Your task
Only lines containing the string "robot" belong in the answer; copy all of them from the entries.
+++ Data to examine +++
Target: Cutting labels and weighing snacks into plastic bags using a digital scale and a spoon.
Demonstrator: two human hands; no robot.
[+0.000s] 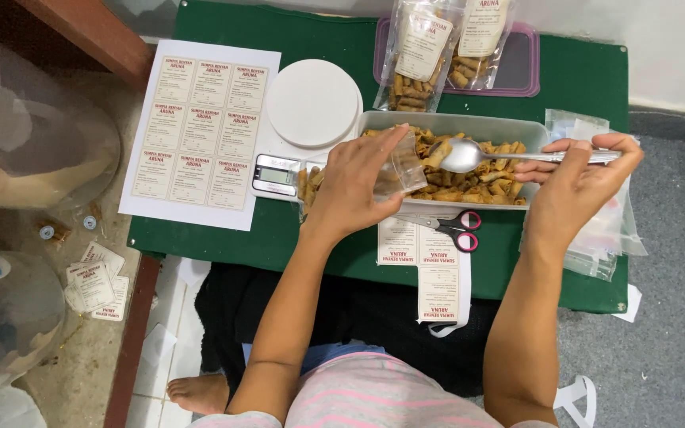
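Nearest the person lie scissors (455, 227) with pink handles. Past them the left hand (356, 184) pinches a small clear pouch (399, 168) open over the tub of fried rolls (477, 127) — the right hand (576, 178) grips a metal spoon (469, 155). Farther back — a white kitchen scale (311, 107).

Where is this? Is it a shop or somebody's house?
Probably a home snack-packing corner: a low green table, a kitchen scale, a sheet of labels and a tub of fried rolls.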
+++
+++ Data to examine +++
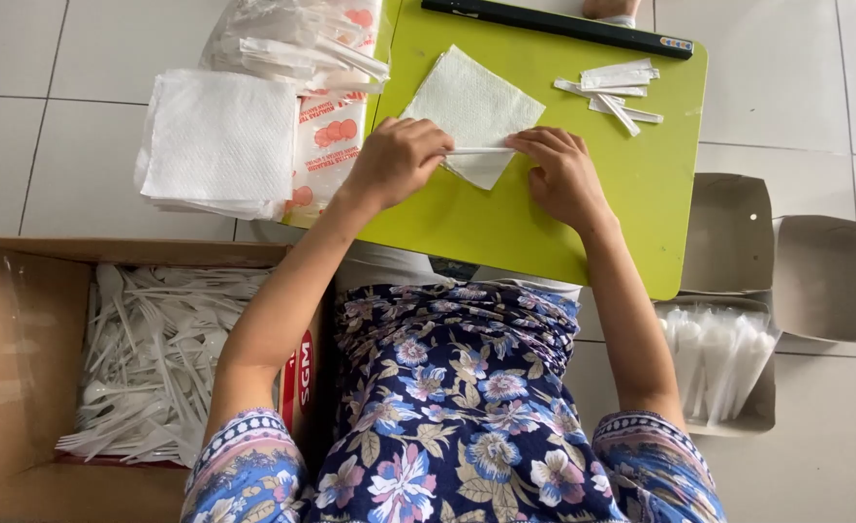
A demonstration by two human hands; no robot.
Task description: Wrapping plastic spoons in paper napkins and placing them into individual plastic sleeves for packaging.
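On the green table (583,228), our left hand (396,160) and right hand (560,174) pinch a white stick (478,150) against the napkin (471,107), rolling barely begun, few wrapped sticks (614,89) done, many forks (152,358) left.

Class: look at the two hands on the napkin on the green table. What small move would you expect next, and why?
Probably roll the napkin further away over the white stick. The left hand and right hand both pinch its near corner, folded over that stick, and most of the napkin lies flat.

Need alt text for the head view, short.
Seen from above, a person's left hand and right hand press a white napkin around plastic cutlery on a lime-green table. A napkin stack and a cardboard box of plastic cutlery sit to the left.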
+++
Output for this task
Demonstrator: two human hands; no robot.
A demonstration by two human hands; no robot.

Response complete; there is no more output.